Nevertheless, this insistence on its own dignity and inner life has taken a toll on the animal: “He's been a mule so long / He's forgotten about his race” (Lines 3-4). Hughes specifies that the mule has been forced into its role as a load-bearer or laboring animal, and, as a result, the mule has been fighting against being stripped of its sense-of-self and pride entirely by the domineering force of society’s unfair and exploitative expectations. The emotional labor of maintaining his sense of self in the face of mistreatment has caused the mule—or, really, the speaker—to lose sight of the larger goal of racial uplift and activism. These two lines in particular point to the problem of racial inequality as the true focus of the poem.

Loss of Identity

Using the mule as a symbol for the effects of racial inequality in the United States, Hughes makes a bold statement about the loss of cultural identity. Like the mule, the African American speaker in the poem has had his identity stripped from him by a long history of exploitation. With the statement “He’s been a mule so long / He’s forgotten about his race” (Lines 3-4), Hughes asserts that exploitation of the mule has stripped it of its identity and its connection to those who share its racial background.
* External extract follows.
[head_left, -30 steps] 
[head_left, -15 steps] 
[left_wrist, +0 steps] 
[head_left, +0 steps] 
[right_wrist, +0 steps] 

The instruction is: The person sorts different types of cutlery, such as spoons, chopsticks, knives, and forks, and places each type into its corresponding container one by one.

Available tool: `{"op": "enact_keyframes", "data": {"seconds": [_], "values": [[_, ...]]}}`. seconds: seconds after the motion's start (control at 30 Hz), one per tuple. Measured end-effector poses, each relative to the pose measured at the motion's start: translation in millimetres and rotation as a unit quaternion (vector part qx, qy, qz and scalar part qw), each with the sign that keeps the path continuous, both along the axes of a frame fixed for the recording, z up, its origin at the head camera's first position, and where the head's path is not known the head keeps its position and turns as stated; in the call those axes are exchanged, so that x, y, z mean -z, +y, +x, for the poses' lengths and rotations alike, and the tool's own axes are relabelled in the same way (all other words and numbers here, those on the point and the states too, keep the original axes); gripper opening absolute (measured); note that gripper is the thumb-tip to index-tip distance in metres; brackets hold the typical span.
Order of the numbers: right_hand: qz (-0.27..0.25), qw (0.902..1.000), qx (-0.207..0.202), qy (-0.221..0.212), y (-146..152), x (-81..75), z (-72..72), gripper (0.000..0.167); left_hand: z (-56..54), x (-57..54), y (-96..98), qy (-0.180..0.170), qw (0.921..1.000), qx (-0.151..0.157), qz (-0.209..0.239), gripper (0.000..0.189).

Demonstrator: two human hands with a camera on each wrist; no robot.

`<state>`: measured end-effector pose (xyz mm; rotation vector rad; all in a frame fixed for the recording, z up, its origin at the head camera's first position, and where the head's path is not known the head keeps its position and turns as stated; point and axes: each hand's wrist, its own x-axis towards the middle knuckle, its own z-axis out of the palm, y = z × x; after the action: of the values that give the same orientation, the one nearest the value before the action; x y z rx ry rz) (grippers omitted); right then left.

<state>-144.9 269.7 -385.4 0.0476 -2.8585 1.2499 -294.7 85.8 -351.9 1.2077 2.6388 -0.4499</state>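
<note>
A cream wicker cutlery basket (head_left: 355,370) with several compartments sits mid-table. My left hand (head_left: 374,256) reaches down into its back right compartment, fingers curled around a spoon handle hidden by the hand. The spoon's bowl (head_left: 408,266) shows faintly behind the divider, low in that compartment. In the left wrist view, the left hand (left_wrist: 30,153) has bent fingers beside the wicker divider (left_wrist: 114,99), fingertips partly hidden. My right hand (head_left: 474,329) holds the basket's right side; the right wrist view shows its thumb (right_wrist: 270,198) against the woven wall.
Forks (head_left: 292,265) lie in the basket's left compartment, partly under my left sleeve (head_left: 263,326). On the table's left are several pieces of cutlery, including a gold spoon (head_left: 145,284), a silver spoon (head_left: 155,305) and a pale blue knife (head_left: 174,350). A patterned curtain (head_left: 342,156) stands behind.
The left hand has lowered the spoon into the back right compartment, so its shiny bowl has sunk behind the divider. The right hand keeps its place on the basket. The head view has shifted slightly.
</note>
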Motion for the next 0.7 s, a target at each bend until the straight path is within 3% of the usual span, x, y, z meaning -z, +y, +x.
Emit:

The poem’s third and fourth lines muddy the distinction between the mule and the speaker by using the human pronoun “he” and the term “race,” allowing readers to read these lines as actually referring to the speaker, a Black man whose efforts to hang onto his intellectual agency have had the deleterious effect that he has “forgotten about his race” (Line 4). Either the speaker’s racial identity has been lost because of society’s incorrect, stereotypical view of him, or the speaker feels guilty for not having forged more connections with other members of his racial category, creating power in numbers and mutual self-affirmation. Hughes warns of the dangers of losing identity due to racism, using the symbol of the mule to make a bold statement about the dehumanization of Black people by an exploitative, white socio-political establishment. However, the poem ends on a defiant note of reclamation of identity, as the speaker not only finds meaning in his link to the mule, but demands that others “take me / Like I am” (Lines 7-8).

Racial Pride

The final theme of “Me and the Mule” emerges at the end of the poem. After establishing the symbol of the mule, addressing racial inequality, and commenting upon the loss of identity and dehumanization suffered by African Americans in the United States, Hughes turns the poem towards empowerment. In the first two lines of the second stanza, Hughes writes, “I'm like that old mule—/ Black—and don't give a damn!” (Line 5-6). Suddenly, the poem reasserts the speaker’s humanity with the use of the powerful first-person pronoun. The speaker makes a bold declaration of his race, which marks the pride with which he owns his identity despite white society’s attempts to strip it away.

The final two lines of the poem further encourage racial pride, confronting readers via direct address with an aggressive second-person command: “You got to take me / Like I am” (Lines 7-8). This order leaves no room for argument. There is no question in Hughes’s mind what the right course of action is; the reader cannot deny the speaker’s right to his racial and human identity. The speaker accepts himself as he is, and the world at large must take him as he is as well—not as a common mule but as a Black man who is rightly proud of his race and personhood.